(Exercise aim):
Copy out exactly the lines that begin with the one containing "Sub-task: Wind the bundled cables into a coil" and continue until the last line of the material.

(Recorded data):
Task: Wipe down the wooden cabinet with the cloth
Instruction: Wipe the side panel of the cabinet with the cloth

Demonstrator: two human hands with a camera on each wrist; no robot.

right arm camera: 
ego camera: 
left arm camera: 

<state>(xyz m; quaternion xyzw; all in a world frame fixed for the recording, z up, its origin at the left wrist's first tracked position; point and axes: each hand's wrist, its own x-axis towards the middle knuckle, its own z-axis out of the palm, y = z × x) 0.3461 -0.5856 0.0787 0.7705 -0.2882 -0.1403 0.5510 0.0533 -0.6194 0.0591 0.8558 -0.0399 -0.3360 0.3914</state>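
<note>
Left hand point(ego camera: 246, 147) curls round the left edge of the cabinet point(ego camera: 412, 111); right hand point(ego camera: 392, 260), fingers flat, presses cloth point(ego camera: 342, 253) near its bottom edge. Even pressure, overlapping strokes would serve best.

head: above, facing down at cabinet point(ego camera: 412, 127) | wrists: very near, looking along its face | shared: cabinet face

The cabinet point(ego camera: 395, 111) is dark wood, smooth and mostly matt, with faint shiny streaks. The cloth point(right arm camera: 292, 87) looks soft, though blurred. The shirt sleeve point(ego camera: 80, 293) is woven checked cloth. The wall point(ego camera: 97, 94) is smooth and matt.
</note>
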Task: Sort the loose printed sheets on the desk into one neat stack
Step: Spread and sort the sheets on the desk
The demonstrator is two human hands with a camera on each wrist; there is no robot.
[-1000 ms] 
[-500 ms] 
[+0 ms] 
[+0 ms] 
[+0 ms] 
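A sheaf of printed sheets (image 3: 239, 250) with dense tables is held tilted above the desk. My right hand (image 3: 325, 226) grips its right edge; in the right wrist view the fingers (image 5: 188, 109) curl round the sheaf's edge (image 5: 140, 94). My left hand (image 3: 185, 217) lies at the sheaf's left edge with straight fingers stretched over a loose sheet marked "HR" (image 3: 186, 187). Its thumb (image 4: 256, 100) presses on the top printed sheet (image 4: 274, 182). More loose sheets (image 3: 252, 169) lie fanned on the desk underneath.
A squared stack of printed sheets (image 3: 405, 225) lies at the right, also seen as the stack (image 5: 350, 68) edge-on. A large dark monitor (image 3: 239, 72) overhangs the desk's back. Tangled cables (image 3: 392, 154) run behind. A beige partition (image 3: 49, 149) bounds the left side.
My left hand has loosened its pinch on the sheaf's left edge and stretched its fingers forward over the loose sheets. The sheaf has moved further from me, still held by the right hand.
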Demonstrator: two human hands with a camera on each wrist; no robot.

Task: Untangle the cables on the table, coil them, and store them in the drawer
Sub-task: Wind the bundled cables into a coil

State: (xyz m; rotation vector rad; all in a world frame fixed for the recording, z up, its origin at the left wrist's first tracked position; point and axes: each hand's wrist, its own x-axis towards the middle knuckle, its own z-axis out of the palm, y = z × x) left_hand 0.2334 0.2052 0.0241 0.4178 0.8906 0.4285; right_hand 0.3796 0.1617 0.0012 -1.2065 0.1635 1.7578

(Expected output):
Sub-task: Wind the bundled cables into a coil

State: (xyz m; rotation vector rad; all in a world frame fixed for the recording, z up, its origin at the left wrist's first tracked position; point and axes: each hand's wrist, its own x-axis towards the middle knuckle, its own z-axis out of the palm, y = z × x) left_hand 0.2334 0.2052 0.0241 0.4178 0.8906 0.4285; right_hand 0.3796 0.1617 0.0012 -1.2065 0.1635 1.7578

There's nothing more to this exercise.